In the tables in this publication, estimates with RSEs of 25% or more are considered unreliable for most purposes. Estimates with RSEs greater than 25% but less than or equal to 50% are annotated by an asterisk to indicate they are subject to high SEs and should be used with caution. Estimates with RSEs of greater than 50%, annotated by a double asterisk, are considered too unreliable for general use and should only be used to aggregate with other estimates to provide derived estimates with RSEs of 25% or less.

Space does not allow for the separate indication of the SE of all the estimates in this publication. RSEs for all tables are provided on the ABS web site in an excel spreadsheet <https://www.abs.gov.au> (see Statistics: Access to all ABS products and statistics, by Catalogue Number 65. Consumer income and expenditure, Government Benefits, Taxes and Household Income, Australia, cat.no. 6537.0). The RSEs have been derived using the group jackknife method.


Proportions and percentages

Proportions and percentages, which are formed from the ratio of two estimates, are also subject to sampling errors. The size of the error depends on the accuracy of both the numerator and the denominator. For proportions where the denominator is an estimate of the number of households in a grouping and the numerator is the number of households in a sub-group of the denominator group, the formula for the RSE is given by

Equation: RSE (x divided by y) = square root of ([RSE (x)] squared - [RSE (y)] squared)
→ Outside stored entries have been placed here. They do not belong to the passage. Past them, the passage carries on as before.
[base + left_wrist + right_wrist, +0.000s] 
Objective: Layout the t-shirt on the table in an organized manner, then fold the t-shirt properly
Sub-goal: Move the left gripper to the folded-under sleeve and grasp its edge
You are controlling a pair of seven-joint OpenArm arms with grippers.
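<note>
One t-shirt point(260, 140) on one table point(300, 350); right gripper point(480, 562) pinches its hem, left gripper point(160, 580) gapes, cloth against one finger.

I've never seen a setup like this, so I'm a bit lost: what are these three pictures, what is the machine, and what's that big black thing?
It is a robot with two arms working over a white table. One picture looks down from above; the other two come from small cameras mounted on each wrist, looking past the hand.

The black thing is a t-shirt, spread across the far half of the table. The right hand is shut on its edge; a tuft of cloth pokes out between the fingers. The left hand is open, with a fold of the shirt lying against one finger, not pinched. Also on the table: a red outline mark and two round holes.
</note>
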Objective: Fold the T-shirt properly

Differences between estimates

The difference between survey estimates is also subject to sampling variability. An approximate SE of the difference between two estimates (x-y) may be calculated by the formula:

Equation: SE (x - y) = square root of ([SE(x)] squared - [SE(y)] squared)

This approximation can generally be used whenever the estimates come from different samples, such as two estimates from different years or two estimates for two non-intersecting subpopulations in the one year. If the estimates come from two populations, one of which is a subpopulation of the other, the SE is likely to be lower than that derived from this approximation, but there is no straightforward way of estimating how much lower.